───── INFORMATION SUPPLIED

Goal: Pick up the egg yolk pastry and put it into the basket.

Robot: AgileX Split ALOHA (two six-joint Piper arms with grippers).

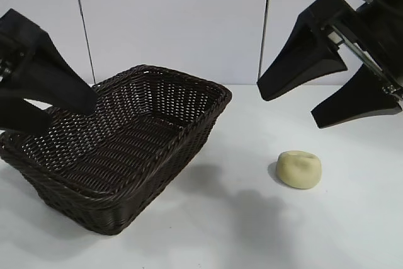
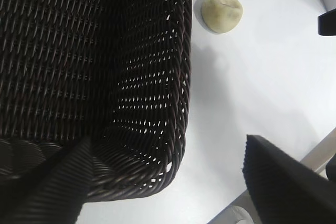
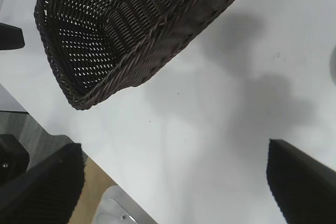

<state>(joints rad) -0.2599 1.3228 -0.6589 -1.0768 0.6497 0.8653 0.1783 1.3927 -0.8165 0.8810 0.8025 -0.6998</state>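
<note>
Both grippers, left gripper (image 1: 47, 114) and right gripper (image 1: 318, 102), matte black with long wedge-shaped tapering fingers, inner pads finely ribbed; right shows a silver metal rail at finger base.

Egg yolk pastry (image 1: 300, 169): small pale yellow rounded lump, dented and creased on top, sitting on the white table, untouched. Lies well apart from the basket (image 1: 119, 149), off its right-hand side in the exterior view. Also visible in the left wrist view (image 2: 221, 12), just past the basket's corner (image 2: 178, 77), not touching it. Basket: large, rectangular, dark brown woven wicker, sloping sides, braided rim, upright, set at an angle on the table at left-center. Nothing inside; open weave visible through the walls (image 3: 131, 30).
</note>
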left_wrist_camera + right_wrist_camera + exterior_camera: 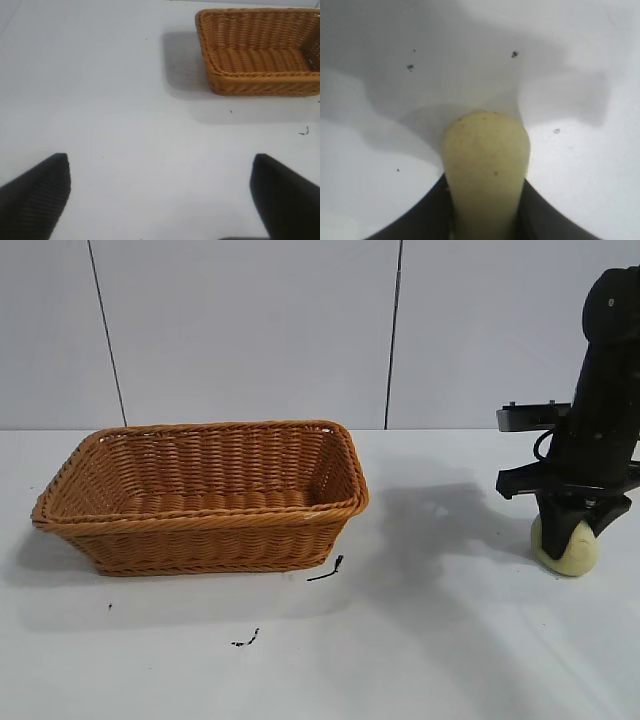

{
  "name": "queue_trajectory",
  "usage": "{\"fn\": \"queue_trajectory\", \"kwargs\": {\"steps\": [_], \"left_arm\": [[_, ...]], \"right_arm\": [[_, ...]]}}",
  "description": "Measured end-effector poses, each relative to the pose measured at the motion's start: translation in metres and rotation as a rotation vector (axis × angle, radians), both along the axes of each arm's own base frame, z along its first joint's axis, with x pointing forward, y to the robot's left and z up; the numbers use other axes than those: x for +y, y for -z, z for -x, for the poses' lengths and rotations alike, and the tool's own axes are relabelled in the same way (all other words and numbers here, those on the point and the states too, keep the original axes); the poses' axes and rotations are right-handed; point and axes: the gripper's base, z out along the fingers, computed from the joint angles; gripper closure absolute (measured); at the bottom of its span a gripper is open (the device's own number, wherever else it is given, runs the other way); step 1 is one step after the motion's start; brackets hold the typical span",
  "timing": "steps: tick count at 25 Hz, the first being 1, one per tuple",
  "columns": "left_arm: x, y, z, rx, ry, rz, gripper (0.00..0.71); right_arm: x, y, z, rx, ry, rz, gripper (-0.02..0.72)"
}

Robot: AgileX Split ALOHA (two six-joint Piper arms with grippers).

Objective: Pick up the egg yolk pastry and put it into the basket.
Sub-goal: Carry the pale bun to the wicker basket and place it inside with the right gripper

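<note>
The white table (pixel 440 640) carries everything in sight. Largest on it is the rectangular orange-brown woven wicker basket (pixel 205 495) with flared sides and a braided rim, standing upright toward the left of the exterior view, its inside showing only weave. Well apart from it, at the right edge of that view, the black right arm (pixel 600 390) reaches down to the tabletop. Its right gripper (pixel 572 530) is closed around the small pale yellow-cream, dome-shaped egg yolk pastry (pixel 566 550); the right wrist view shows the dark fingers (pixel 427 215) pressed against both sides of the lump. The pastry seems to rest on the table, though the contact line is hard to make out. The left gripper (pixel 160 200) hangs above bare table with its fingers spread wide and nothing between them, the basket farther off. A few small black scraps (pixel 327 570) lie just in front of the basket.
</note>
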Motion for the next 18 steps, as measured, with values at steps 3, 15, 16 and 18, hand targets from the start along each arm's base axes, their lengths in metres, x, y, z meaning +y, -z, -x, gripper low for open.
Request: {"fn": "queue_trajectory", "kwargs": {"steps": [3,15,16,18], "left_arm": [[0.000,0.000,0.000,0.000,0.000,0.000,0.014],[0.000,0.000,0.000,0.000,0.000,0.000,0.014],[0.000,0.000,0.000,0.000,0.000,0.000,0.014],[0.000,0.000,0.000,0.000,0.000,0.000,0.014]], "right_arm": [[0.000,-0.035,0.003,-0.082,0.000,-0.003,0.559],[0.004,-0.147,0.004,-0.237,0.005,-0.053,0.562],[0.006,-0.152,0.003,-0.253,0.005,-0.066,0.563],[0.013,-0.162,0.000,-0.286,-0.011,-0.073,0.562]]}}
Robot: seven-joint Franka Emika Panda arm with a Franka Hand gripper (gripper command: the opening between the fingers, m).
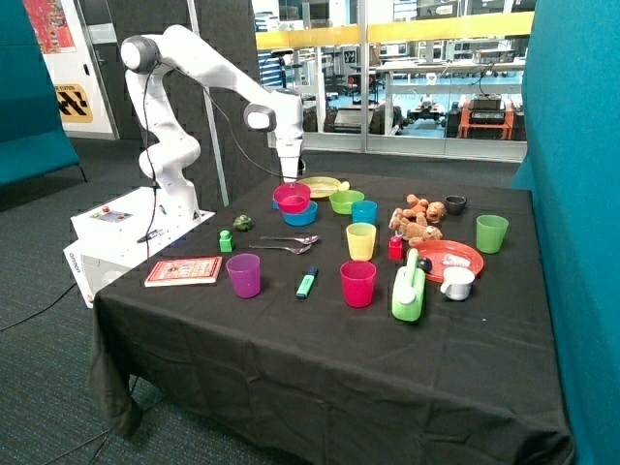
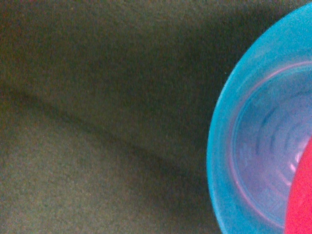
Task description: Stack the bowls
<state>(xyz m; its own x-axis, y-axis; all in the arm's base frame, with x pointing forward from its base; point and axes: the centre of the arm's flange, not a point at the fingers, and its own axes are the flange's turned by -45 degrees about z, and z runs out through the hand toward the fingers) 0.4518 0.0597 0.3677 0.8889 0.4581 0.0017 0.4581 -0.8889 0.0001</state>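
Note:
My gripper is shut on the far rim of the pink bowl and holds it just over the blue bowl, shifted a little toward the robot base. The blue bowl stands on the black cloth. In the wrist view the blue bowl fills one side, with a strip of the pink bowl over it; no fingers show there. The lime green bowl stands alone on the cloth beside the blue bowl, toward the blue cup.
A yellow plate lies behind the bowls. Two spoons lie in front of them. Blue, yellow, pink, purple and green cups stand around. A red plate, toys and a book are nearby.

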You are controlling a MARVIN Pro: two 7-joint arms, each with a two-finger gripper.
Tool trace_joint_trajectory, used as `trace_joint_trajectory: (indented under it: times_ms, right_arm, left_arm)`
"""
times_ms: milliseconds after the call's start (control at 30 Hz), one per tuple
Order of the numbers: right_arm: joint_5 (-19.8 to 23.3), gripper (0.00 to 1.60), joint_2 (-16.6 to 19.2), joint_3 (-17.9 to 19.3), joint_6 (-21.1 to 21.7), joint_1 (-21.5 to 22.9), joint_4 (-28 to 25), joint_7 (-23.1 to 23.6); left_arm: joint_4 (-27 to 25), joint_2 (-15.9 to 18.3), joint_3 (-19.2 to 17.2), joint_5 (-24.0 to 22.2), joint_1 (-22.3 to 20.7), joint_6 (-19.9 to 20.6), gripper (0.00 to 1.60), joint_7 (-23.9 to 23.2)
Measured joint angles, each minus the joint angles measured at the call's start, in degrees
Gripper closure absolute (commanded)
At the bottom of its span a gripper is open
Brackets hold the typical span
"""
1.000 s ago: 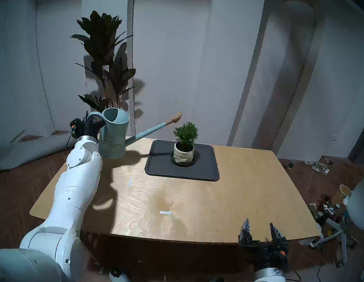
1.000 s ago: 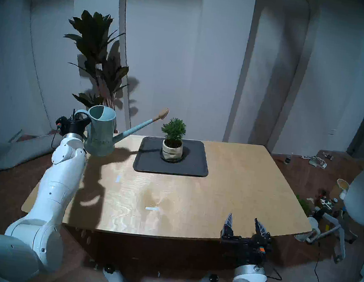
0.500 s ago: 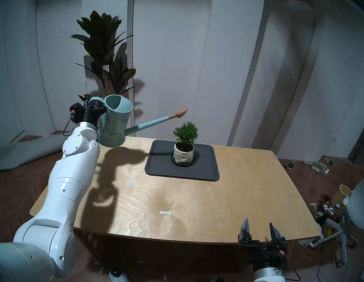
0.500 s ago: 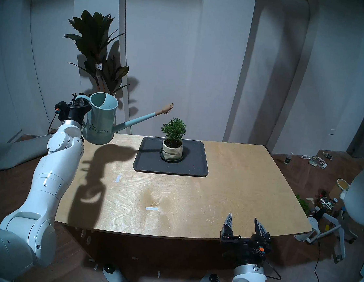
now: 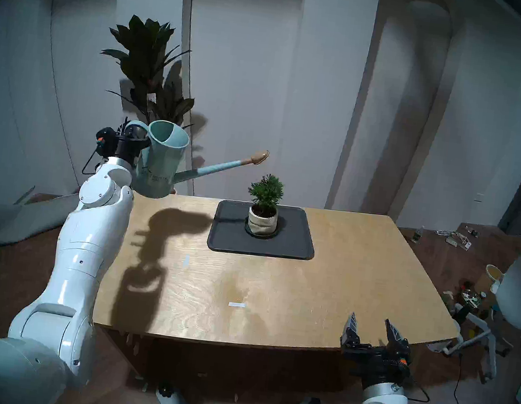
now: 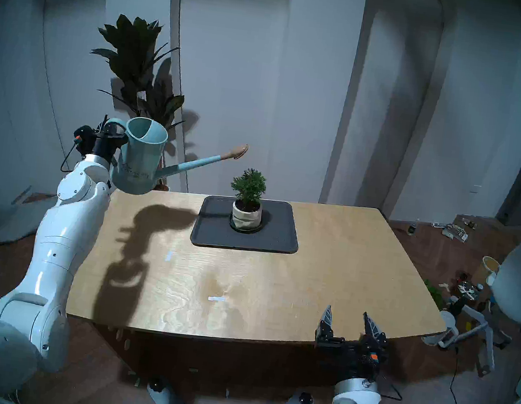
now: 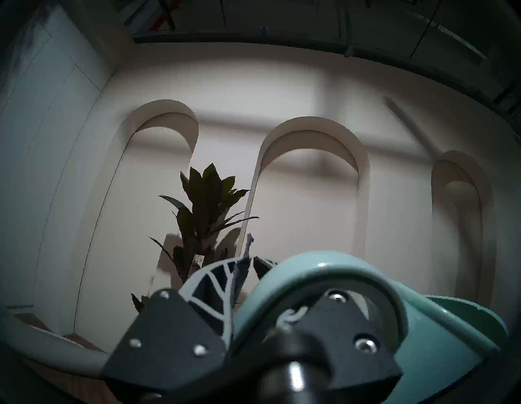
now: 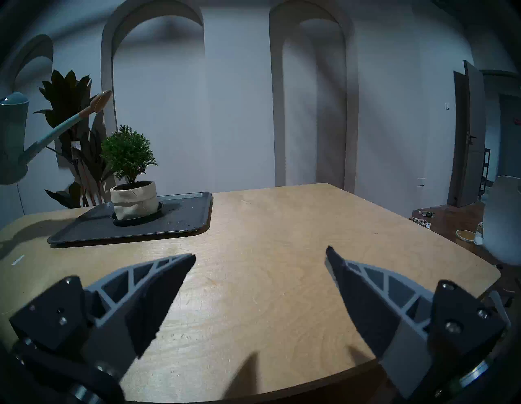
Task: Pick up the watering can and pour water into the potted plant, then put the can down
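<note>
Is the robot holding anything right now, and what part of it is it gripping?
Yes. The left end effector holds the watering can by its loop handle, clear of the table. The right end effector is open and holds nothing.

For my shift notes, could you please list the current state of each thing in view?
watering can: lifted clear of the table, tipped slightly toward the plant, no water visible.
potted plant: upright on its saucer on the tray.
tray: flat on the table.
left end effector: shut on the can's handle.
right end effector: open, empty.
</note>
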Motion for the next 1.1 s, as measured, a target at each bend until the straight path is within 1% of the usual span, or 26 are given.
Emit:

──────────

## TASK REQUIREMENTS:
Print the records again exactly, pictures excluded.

## OUTPUT:
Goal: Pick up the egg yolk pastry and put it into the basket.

Robot: AgileX Split ALOHA (two six-joint Piper arms with grippers).


<state>(joints rad) -0.2599 1.3228 -0.6589 -1.0768 0.6497 0.8653 0.1783 1.3927 -0.8165 0.8810 0.8025 -0.6998</state>
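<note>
Both grippers, left gripper (image 1: 47, 114) and right gripper (image 1: 318, 102), matte black with long wedge-shaped tapering fingers, inner pads finely ribbed; right shows a silver metal rail at finger base.

Egg yolk pastry (image 1: 300, 169): small pale yellow rounded lump, dented and creased on top, sitting on the white table, untouched. Lies well apart from the basket (image 1: 119, 149), off its right-hand side in the exterior view. Also visible in the left wrist view (image 2: 221, 12), just past the basket's corner (image 2: 178, 77), not touching it. Basket: large, rectangular, dark brown woven wicker, sloping sides, braided rim, upright, set at an angle on the table at left-center. Nothing inside; open weave visible through the walls (image 3: 131, 30).
</note>
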left_wrist_camera + right_wrist_camera + exterior_camera: 

{
  "name": "queue_trajectory",
  "usage": "{\"fn\": \"queue_trajectory\", \"kwargs\": {\"steps\": [_], \"left_arm\": [[_, ...]], \"right_arm\": [[_, ...]]}}",
  "description": "Measured end-effector poses, each relative to the pose measured at the motion's start: translation in metres and rotation as a rotation vector (axis × angle, radians), both along the axes of each arm's own base frame, z along its first joint's axis, with x pointing forward, y to the robot's left and z up; the numbers use other axes than those: x for +y, y for -z, z for -x, for the poses' lengths and rotations alike, and the tool's own axes are relabelled in the same way (all other words and numbers here, those on the point and the states too, keep the original axes); the poses' axes and rotations are right-handed; point and axes: the gripper's base, z out along the fingers, computed from the joint angles; gripper closure absolute (measured); at the bottom of its span a gripper is open (the device's own number, wherever else it is given, runs the other way); step 1 is one step after the motion's start; brackets hold the typical span",
  "timing": "steps: tick count at 25 Hz, the first being 1, one per tuple",
  "columns": "left_arm: x, y, z, rx, ry, rz, gripper (0.00..0.71); right_arm: x, y, z, rx, ry, rz, gripper (-0.02..0.72)"
}

Robot: AgileX Split ALOHA (two six-joint Piper arms with grippers).

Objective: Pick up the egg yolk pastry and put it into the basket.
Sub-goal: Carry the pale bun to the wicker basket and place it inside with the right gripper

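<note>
The white table (pixel 440 640) carries everything in sight. Largest on it is the rectangular orange-brown woven wicker basket (pixel 205 495) with flared sides and a braided rim, standing upright toward the left of the exterior view, its inside showing only weave. Well apart from it, at the right edge of that view, the black right arm (pixel 600 390) reaches down to the tabletop. Its right gripper (pixel 572 530) is closed around the small pale yellow-cream, dome-shaped egg yolk pastry (pixel 566 550); the right wrist view shows the dark fingers (pixel 427 215) pressed against both sides of the lump. The pastry seems to rest on the table, though the contact line is hard to make out. The left gripper (pixel 160 200) hangs above bare table with its fingers spread wide and nothing between them, the basket farther off. A few small black scraps (pixel 327 570) lie just in front of the basket.
</note>
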Motion for the next 18 steps, as measured, with values at steps 3, 15, 16 and 18, hand targets from the start along each arm's base axes, their lengths in metres, x, y, z meaning +y, -z, -x, gripper low for open.
Request: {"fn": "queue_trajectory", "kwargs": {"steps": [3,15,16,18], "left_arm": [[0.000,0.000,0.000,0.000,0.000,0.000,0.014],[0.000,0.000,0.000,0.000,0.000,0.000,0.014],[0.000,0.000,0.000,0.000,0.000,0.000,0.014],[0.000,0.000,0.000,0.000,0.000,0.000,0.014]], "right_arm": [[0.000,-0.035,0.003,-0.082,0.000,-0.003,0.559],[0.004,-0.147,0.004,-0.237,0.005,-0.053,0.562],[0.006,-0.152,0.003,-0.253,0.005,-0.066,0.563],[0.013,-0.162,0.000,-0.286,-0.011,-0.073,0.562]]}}
Robot: seven-joint Franka Emika Panda arm with a Franka Hand gripper (gripper command: the opening between the fingers, m).
Task description: Stack the bowls
<state>(xyz m; its own x-axis, y-axis; all in the arm's base frame, with x pointing forward from its base; point and axes: the centre of the arm's flange, not a point at the fingers, and its own axes are the flange's turned by -45 degrees about z, and z runs out through the hand toward the fingers) 0.4518 0.0597 0.3677 0.8889 0.4581 0.0017 0.4581 -0.8889 0.0001</state>
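Note:
My gripper is shut on the far rim of the pink bowl and holds it just over the blue bowl, shifted a little toward the robot base. The blue bowl stands on the black cloth. In the wrist view the blue bowl fills one side, with a strip of the pink bowl over it; no fingers show there. The lime green bowl stands alone on the cloth beside the blue bowl, toward the blue cup.
A yellow plate lies behind the bowls. Two spoons lie in front of them. Blue, yellow, pink, purple and green cups stand around. A red plate, toys and a book are nearby.
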
You are controlling a MARVIN Pro: two 7-joint arms, each with a two-finger gripper.
Tool trace_joint_trajectory, used as `trace_joint_trajectory: (indented under it: times_ms, right_arm, left_arm)`
"""
times_ms: milliseconds after the call's start (control at 30 Hz), one per tuple
Order of the numbers: right_arm: joint_5 (-19.8 to 23.3), gripper (0.00 to 1.60), joint_2 (-16.6 to 19.2), joint_3 (-17.9 to 19.3), joint_6 (-21.1 to 21.7), joint_1 (-21.5 to 22.9), joint_4 (-28 to 25), joint_7 (-23.1 to 23.6); left_arm: joint_4 (-27 to 25), joint_2 (-15.9 to 18.3), joint_3 (-19.2 to 17.2), joint_5 (-24.0 to 22.2), joint_1 (-22.3 to 20.7), joint_6 (-19.9 to 20.6), gripper (0.00 to 1.60), joint_7 (-23.9 to 23.2)
Measured joint angles, each minus the joint angles measured at the call's start, in degrees
Gripper closure absolute (commanded)
At the bottom of its span a gripper is open
Brackets hold the typical span
"""
1.000 s ago: 
1.000 s ago: 
0.500 s ago: 
0.500 s ago: 
now: 
now: 
now: 
now: 
Task: Pick up the watering can and pour water into the potted plant, then put the can down
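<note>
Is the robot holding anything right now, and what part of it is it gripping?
Yes. The left end effector holds the watering can by its loop handle, clear of the table. The right end effector is open and holds nothing.

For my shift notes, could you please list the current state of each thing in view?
watering can: lifted clear of the table, tipped slightly toward the plant, no water visible.
potted plant: upright on its saucer on the tray.
tray: flat on the table.
left end effector: shut on the can's handle.
right end effector: open, empty.
</note>
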Motion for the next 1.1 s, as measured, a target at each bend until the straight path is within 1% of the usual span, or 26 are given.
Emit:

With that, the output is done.